Carl Trueman’s provocatively titled article, Minority Report: The Importance of Not Studying Theology, addresses that very issue. Trueman writes,

The greatest temptation of a theology student is to assume that what they are studying is the most important thing in the world. Now, I need to be uncharacteristically nuanced at this point: there is a sense, a very deep and true sense, in which theology is the most important thing in the world. It is, after all, reflection upon what God has chosen to reveal to his creatures; and it thus involves the very meaning of existence. In this sense, there is nothing more important than doing theology.

But this is not the whole story. One of the great problems with the study of theology is how quickly it can become the study of theology, rather than the study of theology, that becomes the point. We are all no doubt familiar with the secular mindset which repudiates any notion of certainty in thought; and one of the reasons for this, I suspect, is that intellectual inquiry is rather like trying to get a date with the attractive girl across the road with whom you have secretly fallen in love: the thrill comes more from the chase and the sense of anticipation than it does from actually finding the answer or eliciting agreement to go to the movies.

This is a great temptation for me. I’m a very “booky” person. I genuinely enjoy studying complicated ideas. I like reading a lot (as is obvious from much of the content of this blog).

But I’ve found that I have to constantly be asking myself two questions:

  1. Does what I’m reading help me grow in my knowledge of and love for Christ?
  2. Am I actually growing wiser because I’m applying what I’m reading or am I merely accumulating information?

Reading Trueman’s article reminded me just how important it is for me to be constantly asking these questions. It’s not enough to accumulate information. To be “smarter.” As D.A. Carson said on Saturday, “This is not [about] Bible trivia; this is knowledge that makes you wise for salvation. . . . You can know a lot of Bible, but not know the Gospel.”
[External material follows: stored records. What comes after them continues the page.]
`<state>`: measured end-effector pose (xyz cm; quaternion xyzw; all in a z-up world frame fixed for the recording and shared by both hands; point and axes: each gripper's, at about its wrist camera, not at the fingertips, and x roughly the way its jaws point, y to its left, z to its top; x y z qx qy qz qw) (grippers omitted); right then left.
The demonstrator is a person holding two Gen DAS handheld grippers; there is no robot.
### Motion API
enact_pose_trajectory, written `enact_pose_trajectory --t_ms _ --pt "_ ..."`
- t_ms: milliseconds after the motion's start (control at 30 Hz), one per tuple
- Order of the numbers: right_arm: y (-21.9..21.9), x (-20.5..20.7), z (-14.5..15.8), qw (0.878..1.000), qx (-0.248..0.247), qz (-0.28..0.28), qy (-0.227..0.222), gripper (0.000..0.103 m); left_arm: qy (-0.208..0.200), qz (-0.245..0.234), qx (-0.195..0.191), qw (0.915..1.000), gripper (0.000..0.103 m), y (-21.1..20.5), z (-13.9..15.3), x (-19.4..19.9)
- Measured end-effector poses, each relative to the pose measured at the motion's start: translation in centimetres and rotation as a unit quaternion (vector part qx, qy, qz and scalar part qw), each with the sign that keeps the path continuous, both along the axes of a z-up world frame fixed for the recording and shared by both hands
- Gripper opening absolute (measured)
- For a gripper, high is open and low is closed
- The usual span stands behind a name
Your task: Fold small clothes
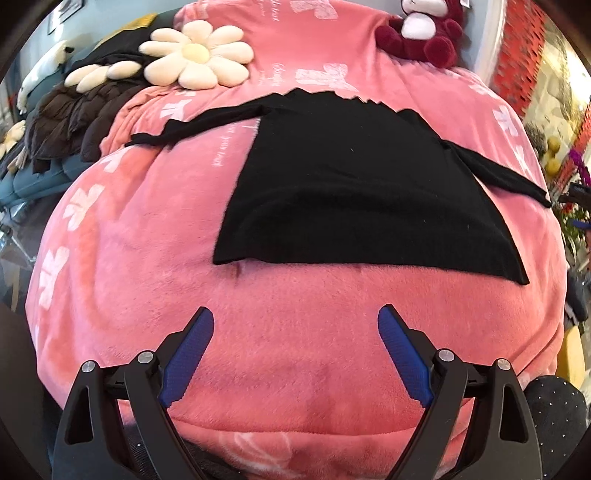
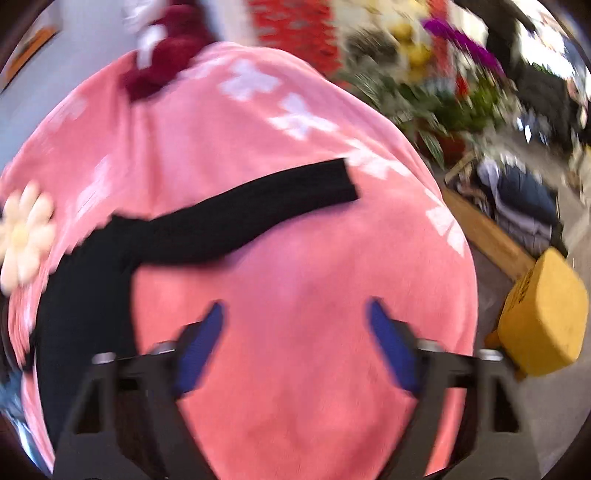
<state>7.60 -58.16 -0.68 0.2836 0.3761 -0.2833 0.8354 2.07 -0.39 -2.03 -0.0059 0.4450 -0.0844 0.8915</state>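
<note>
A black long-sleeved top (image 1: 354, 184) lies flat on a pink blanket (image 1: 147, 266), its hem toward me and both sleeves spread out to the sides. My left gripper (image 1: 295, 321) is open and empty over bare blanket, just short of the hem. My right gripper (image 2: 295, 317) is open and empty over the blanket, near the top's right sleeve (image 2: 258, 214), whose cuff points right. The right wrist view is blurred.
A cream flower cushion (image 1: 195, 55) and dark clothes (image 1: 70, 122) lie at the back left. A maroon plush toy (image 1: 424, 33) sits at the back. A yellow stool (image 2: 543, 314) and plants (image 2: 461, 99) stand beyond the blanket's right edge.
</note>
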Motion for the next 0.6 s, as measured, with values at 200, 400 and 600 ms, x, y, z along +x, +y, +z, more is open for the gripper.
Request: enact_pose_trajectory --t_ms 200,400,600 --pt "-5.8 4.8 -3.3 0.998 0.029 -0.051 0.010 0.064 0.005 -0.025 0.021 0.9995 0.088 -1.5 -0.7 1.4" --pt "-7.4 8.3 -4.9 0.997 0.024 -0.072 0.016 0.050 0.018 -0.046 0.014 0.9987 0.088 -2.8 -0.9 3.8" --pt "-4.4 12.6 3.1 0.991 0.026 -0.015 -0.128 0.004 0.009 -0.041 -0.013 0.9990 0.088 -2.7 -0.4 6.3"
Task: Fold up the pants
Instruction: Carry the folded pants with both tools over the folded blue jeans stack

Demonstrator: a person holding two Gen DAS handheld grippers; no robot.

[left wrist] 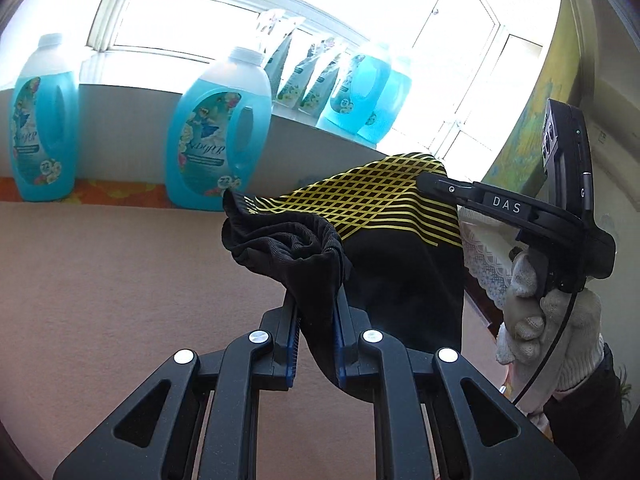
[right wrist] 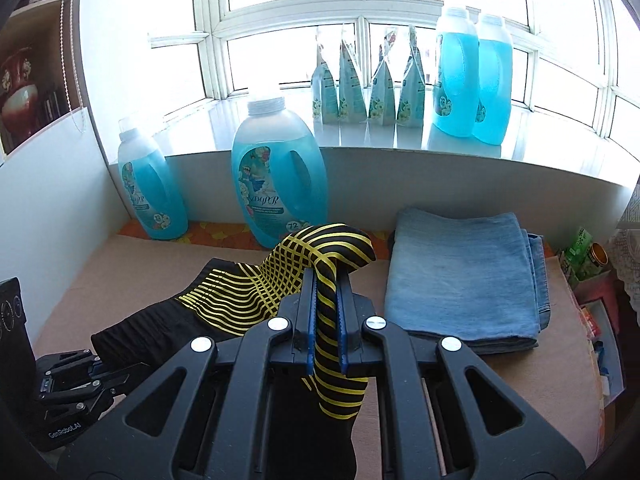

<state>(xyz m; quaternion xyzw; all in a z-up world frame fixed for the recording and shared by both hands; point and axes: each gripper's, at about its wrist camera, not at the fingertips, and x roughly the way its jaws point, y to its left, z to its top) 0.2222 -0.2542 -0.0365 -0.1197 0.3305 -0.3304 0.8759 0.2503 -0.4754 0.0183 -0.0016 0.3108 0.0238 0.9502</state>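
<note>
Black fabric with yellow lattice: the pants (left wrist: 384, 216) are held lifted above the pinkish table surface (left wrist: 112, 280), stretched between the two grippers.
Left gripper (left wrist: 316, 312): its jaws are clamped narrowly on a bunched black part of the pants, which is gathered above the fingertips.
Right gripper (right wrist: 326, 300): its jaws are closed on a yellow-striped part of the pants; the cloth is draped over the tips and hangs down between the fingers.
Right gripper from the left wrist view: it is seen at the right edge, gripped by a white knitted glove (left wrist: 532, 304).
Left gripper from the right wrist view: it is seen low at the left edge, with the black fabric running to it.
Folded jeans (right wrist: 464, 272): a blue denim stack is laid on the table, right of the pants.
Blue detergent bottles (right wrist: 276, 176): two are stood at the table's back edge, and two more on the windowsill (right wrist: 400, 140) beside a row of pouches (right wrist: 368, 84).
</note>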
Gaining knowledge is not increasing in wisdom. We become wise when we begin to apply and appreciate the things we learn. To develop a pattern of sound doctrine.

“But as for you, continue in what you have learned and have firmly believed, knowing from whom you learned it and how from childhood you have been acquainted with the sacred writings, which are able to make you wise for salvation through faith in Christ Jesus,” wrote Paul to Timothy in 2 Tim 3:14-15.
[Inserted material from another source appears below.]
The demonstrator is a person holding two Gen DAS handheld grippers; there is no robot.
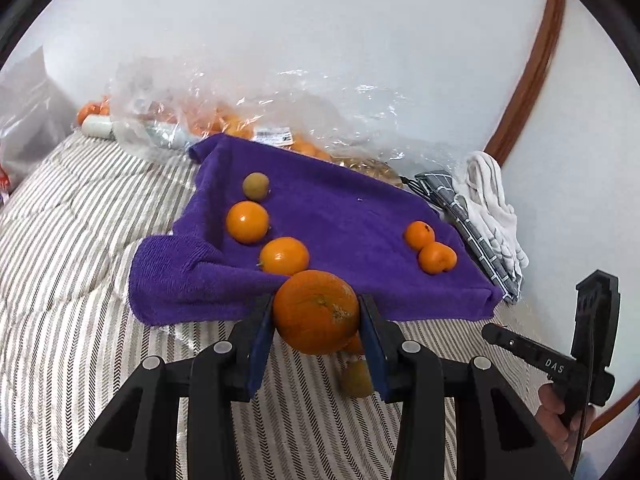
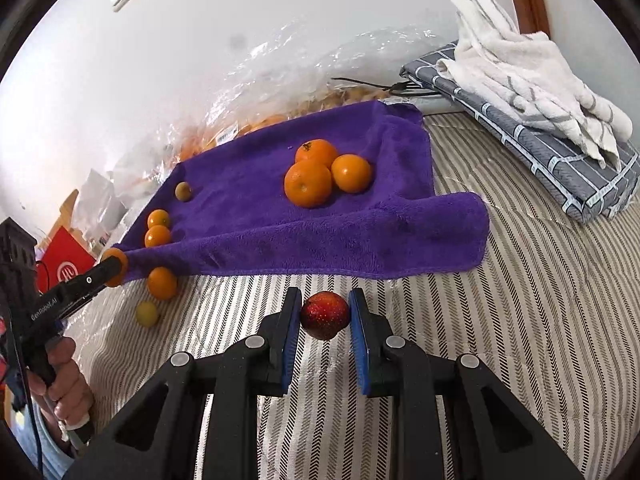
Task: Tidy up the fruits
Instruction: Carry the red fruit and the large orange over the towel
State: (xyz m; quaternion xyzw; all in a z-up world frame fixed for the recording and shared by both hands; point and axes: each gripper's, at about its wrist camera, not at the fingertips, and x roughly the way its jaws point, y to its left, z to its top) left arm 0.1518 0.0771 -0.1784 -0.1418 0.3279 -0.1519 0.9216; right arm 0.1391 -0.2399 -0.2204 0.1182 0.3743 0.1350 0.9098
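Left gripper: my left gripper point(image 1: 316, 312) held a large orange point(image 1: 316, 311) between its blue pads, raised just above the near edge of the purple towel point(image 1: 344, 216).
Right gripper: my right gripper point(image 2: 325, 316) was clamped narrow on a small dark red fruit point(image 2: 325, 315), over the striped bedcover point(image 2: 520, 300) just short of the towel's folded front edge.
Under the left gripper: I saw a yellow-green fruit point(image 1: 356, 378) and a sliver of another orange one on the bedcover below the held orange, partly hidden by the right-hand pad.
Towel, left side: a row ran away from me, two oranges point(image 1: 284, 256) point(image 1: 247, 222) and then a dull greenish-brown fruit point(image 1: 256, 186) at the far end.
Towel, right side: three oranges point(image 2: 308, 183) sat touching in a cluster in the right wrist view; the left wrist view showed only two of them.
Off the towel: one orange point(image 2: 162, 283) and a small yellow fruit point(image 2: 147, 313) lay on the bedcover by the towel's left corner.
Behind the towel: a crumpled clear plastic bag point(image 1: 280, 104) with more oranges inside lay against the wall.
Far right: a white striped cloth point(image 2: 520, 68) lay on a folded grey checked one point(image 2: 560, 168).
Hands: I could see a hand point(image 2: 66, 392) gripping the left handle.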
Timothy studied the Scriptures. He applied them. He became wise for salvation through faith in Jesus Christ because he understood that the point of his theological knowledge was not him—it was (and is) Jesus.

Trueman’s article concludes in the same vein and I’ll leave it with you for your consideration:

[T]he study of theology in the abstract can lead to the objectification of the task. Luther was once asked what the difference between what he believed and what the Pope believed was. On one level, he said, there is no difference: we both believe Christ, the Son of God, came to earth, took flesh, died on the cross, rose again, ascended into heaven, and will return. So where was the difference? ‘I believe he did these things for me’ was Luther’s response.

The point Luther was making was that the Pope had objectified theology in a way that it no longer had that personal, existential dimension that caused him to revise his own understanding of himself and, ultimately, to bow down in worship and in awe. . . .

The answer to such abstraction is not to stop making the study of theology our goal; it is rather to stop making the study of theology our goal. We have a tendency to make the chronological end points—what new things we learn each day—the most important. Yet this confuses the process of learning with the real order of things.

The study of theology is not a chase after something or a movement beyond where we start our Christian lives; it is rather a reflection upon the foundations of where we already are. The end term is, strange to tell, the beginning. I start by confessing with my mouth that Jesus is Lord and believing in my heart that God raised him from the dead, and I never actually go any further. All my theology, all my study, is simply reflection on what lies behind that. Thus, I never move beyond praise, never leave behind the beauty of adoration of the living God; I simply learn more and more about the deep foundations upon which that praise and worship rest, which all believers share from the most brilliant to the most humble.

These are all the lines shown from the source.